> What to work on:
Word for word, print each line of the listing below; pictures stay out.

> Raw data:
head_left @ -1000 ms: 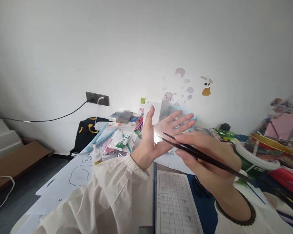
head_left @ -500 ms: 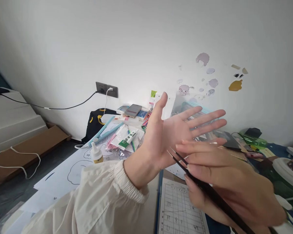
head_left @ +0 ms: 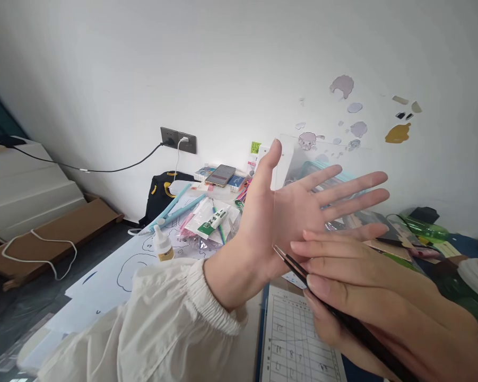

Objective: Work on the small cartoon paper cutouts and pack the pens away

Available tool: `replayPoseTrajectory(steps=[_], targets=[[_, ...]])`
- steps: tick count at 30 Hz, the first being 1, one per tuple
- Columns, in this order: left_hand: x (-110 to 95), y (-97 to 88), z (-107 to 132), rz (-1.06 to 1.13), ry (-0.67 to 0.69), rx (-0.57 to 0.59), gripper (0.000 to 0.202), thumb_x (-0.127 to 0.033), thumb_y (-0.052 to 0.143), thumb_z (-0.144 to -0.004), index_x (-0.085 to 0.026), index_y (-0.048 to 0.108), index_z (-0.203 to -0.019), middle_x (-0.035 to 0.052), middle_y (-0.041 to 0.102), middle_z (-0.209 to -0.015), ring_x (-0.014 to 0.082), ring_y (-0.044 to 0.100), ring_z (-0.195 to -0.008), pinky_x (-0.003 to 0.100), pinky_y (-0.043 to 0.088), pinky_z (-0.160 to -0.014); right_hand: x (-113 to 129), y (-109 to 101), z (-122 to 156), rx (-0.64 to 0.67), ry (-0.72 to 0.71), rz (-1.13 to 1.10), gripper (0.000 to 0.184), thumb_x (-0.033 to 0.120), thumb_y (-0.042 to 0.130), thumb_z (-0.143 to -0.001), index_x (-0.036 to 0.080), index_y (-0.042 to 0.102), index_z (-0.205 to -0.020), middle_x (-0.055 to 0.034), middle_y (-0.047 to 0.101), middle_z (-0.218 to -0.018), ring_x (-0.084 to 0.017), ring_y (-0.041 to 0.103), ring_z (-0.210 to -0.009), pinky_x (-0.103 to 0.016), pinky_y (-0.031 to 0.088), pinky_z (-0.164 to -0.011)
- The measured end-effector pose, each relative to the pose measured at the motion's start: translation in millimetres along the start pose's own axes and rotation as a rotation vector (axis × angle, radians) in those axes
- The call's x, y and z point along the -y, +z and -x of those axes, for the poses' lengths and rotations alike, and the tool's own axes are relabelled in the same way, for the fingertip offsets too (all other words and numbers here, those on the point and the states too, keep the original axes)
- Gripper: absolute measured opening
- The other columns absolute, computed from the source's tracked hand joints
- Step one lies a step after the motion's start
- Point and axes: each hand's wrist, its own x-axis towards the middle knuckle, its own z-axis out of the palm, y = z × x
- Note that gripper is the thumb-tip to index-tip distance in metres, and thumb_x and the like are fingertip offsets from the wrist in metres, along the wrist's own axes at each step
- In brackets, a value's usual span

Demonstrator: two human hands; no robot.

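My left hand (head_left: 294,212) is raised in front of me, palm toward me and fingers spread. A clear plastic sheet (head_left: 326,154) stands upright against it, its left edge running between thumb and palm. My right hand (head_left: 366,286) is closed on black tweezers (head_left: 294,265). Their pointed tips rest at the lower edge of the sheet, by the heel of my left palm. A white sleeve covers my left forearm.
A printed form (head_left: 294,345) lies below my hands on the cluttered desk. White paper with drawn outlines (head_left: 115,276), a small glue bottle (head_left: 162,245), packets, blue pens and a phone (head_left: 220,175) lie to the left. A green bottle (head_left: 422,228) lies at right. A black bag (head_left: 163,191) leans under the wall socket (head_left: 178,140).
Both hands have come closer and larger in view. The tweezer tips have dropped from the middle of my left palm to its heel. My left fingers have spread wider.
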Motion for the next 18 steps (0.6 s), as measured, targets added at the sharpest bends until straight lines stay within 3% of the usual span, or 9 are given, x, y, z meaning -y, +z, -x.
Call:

> Exercise response:
head_left @ -1000 ms: 
head_left @ -500 ms: 
head_left @ +0 ms: 

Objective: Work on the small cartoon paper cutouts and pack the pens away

Available tool: `replayPoseTrajectory(steps=[_], targets=[[_, ...]])`
- steps: tick count at 30 Hz, the first being 1, one per tuple
- Columns, in this order: left_hand: x (-110 to 95), y (-97 to 88), z (-107 to 132), rz (-1.06 to 1.13), ry (-0.67 to 0.69), rx (-0.57 to 0.59), gripper (0.000 to 0.202), thumb_x (-0.127 to 0.033), thumb_y (-0.052 to 0.143), thumb_z (-0.144 to -0.004), index_x (-0.085 to 0.026), index_y (-0.048 to 0.108), index_z (-0.203 to -0.019), middle_x (-0.035 to 0.052), middle_y (-0.041 to 0.102), middle_z (-0.209 to -0.015), ring_x (-0.014 to 0.082), ring_y (-0.044 to 0.100), ring_z (-0.195 to -0.008), pinky_x (-0.003 to 0.100), pinky_y (-0.043 to 0.088), pinky_z (-0.160 to -0.014); right_hand: x (-113 to 129), y (-109 to 101), z (-122 to 156), rx (-0.64 to 0.67), ry (-0.72 to 0.71), rz (-1.13 to 1.10), gripper (0.000 to 0.184), thumb_x (-0.033 to 0.120), thumb_y (-0.042 to 0.130), thumb_z (-0.143 to -0.001), index_x (-0.036 to 0.080), index_y (-0.042 to 0.102), index_z (-0.205 to -0.020), middle_x (-0.055 to 0.034), middle_y (-0.047 to 0.101), middle_z (-0.218 to -0.018), ring_x (-0.084 to 0.017), ring_y (-0.041 to 0.103), ring_z (-0.210 to -0.009), pinky_x (-0.103 to 0.016), pinky_y (-0.031 to 0.088), pinky_z (-0.164 to -0.011)
- The measured end-effector pose, each relative to the pose measured at the motion's start: translation in millimetres along the start pose's own axes and rotation as a rotation vector (axis × angle, radians) in those axes
- The call's x, y and z point along the -y, +z and -x of those axes, for the poses' lengths and rotations alike, and the tool's own axes are relabelled in the same way, for the fingertip offsets too (all other words and numbers here, those on the point and the states too, keep the original axes)
- Gripper: absolute measured opening
- The other columns absolute, computed from the source's tracked hand joints
- Step one lies a step after the motion's start
- Point and axes: each hand's wrist, its own x-axis towards the middle knuckle, its own z-axis out of the palm, y = z × x
- Note that gripper is the thumb-tip to index-tip distance in metres, and thumb_x and the like are fingertip offsets from the wrist in metres, along the wrist's own axes at each step
- In brackets, a value's usual span

Demonstrator: two human hands; no robot.

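My left hand (head_left: 294,212) is raised in front of me, palm toward me and fingers spread. A clear plastic sheet (head_left: 326,154) stands upright against it, its left edge running between thumb and palm. My right hand (head_left: 366,286) is closed on black tweezers (head_left: 294,265). Their pointed tips rest at the lower edge of the sheet, by the heel of my left palm. A white sleeve covers my left forearm.
A printed form (head_left: 294,345) lies below my hands on the cluttered desk. White paper with drawn outlines (head_left: 115,276), a small glue bottle (head_left: 162,245), packets, blue pens and a phone (head_left: 220,175) lie to the left. A green bottle (head_left: 422,228) lies at right. A black bag (head_left: 163,191) leans under the wall socket (head_left: 178,140).
Both hands have come closer and larger in view. The tweezer tips have dropped from the middle of my left palm to its heel. My left fingers have spread wider.
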Motion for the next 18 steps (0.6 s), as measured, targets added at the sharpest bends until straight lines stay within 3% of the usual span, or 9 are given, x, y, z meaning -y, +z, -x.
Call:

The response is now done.